# Anyone sell essential oils?



## Carl (Nov 3, 2019)

I've noticed a lot of people sell oils from the MLM companies.

But!  One of my soap suppliers sells small 1 oz glass bottles. (so now I got the package)
And the supplier I use for EOs (for my soap) has quality oils relatively inexpensive if you buy in bulk.

So what is stopping me from buying a 16 ounce bottle of EO from my supplier for $60.  Splitting it up into 16 (1) OZ bottles, putting a label on it, and selling them for $10 each.

I've noticed that many people whom sell soap also sell EOs.  And the label just says something like: "Peppermint Essential Oil" with  nothing else on it.


----------



## Lin19687 (Nov 4, 2019)

I don't know anyone that sells soap AND MLM crappy EO's  Those people make all sorts of unfounded claims.


----------



## shunt2011 (Nov 4, 2019)

I've not seen any soapmaker's in my area that sell EO with their soaps.  I do get a lot of requests and have thought about it but don't know if I want the hassle.


----------



## Carl (Nov 4, 2019)

I'm not talking about the MLM companies (not sure why I even mentioned it in my initial post)

I'm talking about just purchasing the oil in bulk (1 pound or higher bottles) and then just splitting it up into smaller 1 ounce bottles and selling it direct and putting your own label on the bottle.

I've noticed that many of the oils I see for sale just have a basic label that says:

*"Patchouli Essential Oil"*​
and nothing more.   Not even a company name.  I've seen this in multiple gift shops over this past weekend.


----------



## Lin19687 (Nov 4, 2019)

I think there would be more to just re-bottling them to be honest.


----------



## SideDoorSoaps (Nov 4, 2019)

I saw on Instagram a company that was using an MLM EO company in their soaps...let’s just say *expensive*! 
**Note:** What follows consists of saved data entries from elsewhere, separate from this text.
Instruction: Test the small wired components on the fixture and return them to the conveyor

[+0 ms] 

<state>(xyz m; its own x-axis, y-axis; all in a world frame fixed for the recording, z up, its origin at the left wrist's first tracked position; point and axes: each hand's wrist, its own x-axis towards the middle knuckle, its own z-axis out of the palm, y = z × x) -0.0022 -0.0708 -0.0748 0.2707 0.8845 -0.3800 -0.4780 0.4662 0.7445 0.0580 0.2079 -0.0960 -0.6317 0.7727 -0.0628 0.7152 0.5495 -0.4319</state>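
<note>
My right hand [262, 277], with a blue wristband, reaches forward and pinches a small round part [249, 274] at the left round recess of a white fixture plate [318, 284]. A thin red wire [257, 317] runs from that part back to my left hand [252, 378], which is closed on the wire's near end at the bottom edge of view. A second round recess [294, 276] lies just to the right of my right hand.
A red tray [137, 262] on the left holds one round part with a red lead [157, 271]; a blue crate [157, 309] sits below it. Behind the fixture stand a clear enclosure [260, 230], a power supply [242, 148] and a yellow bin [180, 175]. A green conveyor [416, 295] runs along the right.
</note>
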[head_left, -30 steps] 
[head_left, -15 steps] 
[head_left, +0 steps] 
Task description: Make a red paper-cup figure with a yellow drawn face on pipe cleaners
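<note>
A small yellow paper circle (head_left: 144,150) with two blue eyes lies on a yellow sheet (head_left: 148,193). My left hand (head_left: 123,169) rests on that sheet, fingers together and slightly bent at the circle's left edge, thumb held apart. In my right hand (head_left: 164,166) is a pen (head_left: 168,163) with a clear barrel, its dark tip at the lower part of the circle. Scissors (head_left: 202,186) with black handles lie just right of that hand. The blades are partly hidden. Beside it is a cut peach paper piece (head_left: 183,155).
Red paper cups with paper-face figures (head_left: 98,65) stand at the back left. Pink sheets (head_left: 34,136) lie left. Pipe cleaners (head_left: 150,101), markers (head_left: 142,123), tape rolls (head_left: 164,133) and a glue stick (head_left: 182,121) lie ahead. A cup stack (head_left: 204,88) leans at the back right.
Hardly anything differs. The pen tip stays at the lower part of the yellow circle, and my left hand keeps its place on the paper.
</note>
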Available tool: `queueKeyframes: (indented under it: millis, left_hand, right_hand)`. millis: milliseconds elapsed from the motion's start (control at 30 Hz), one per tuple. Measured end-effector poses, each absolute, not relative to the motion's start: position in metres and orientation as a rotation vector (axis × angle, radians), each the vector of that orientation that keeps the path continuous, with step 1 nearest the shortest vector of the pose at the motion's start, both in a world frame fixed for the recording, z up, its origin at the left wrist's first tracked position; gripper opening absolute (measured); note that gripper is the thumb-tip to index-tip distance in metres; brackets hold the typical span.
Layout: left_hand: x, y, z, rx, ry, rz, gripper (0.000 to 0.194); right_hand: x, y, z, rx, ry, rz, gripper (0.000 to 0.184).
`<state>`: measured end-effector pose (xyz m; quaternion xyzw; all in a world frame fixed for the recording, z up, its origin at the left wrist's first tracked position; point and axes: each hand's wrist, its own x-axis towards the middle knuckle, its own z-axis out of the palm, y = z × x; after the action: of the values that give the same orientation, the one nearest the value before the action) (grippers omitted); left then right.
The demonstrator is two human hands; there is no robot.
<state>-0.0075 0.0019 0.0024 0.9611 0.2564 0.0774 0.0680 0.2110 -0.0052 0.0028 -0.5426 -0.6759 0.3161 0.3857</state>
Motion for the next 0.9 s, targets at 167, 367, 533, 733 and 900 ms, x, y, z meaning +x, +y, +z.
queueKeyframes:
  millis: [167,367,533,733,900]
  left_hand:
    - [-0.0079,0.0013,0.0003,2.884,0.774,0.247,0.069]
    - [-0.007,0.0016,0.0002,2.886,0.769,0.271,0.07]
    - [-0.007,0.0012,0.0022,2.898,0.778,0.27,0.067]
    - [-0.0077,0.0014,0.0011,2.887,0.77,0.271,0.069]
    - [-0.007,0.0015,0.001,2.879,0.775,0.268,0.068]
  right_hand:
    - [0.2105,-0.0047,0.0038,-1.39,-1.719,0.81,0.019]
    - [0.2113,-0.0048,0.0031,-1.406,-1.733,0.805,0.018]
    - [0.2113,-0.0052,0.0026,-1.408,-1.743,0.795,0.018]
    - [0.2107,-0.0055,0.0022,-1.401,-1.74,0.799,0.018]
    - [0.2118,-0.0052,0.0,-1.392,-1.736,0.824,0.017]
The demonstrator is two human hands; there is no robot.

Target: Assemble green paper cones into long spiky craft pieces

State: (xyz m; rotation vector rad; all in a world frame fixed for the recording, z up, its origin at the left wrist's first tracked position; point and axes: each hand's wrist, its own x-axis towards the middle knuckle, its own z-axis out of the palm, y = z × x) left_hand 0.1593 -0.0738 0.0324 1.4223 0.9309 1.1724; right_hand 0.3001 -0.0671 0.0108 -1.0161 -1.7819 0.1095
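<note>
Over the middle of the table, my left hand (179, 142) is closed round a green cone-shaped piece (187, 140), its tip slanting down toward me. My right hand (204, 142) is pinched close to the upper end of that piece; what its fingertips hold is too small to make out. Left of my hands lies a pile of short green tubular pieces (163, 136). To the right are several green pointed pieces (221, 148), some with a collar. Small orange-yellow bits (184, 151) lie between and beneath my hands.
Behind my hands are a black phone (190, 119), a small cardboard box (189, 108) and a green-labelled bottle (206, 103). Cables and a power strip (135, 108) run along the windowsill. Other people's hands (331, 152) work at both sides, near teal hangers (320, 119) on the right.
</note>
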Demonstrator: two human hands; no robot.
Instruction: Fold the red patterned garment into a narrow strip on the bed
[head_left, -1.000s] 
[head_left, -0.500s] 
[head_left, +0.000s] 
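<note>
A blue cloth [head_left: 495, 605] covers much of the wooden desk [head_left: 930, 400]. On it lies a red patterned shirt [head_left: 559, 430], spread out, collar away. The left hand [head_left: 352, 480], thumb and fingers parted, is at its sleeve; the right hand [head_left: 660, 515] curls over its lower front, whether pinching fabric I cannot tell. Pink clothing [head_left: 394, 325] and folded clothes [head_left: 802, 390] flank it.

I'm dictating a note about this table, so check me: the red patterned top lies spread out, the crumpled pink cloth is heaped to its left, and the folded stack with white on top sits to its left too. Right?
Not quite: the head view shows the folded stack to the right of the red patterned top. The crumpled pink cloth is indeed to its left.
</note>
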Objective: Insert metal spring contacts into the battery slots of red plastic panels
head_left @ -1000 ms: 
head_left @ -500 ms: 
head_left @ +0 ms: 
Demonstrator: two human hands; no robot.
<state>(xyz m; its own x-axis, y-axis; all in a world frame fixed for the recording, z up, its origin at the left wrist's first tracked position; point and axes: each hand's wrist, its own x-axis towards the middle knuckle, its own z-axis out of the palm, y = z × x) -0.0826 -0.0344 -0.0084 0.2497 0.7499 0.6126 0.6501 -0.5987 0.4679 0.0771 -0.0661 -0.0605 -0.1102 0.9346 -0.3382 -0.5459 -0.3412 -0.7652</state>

I don’t sell EOs by themselves but I make single oil rollers. I have seen other soapers sell oils under their business name but it seems to me that there would be more to labeling as well. I had thought about it but it seems like so much more handling of product.


----------



## Carl (Jan 10, 2020)

Just to follow up on this, I noticed that Bulk Apothecary is now selling unlabeled bottles of essentials with the only intent for you to relabel them and resell them.


----------



## Lin19687 (Jan 10, 2020)

Carl said:


> Just to follow up on this, I noticed that Bulk Apothecary is now selling unlabeled bottles of essentials with the only intent for you to relabel them and resell them.


hmmmm  interesting


----------



## shunt2011 (Jan 10, 2020)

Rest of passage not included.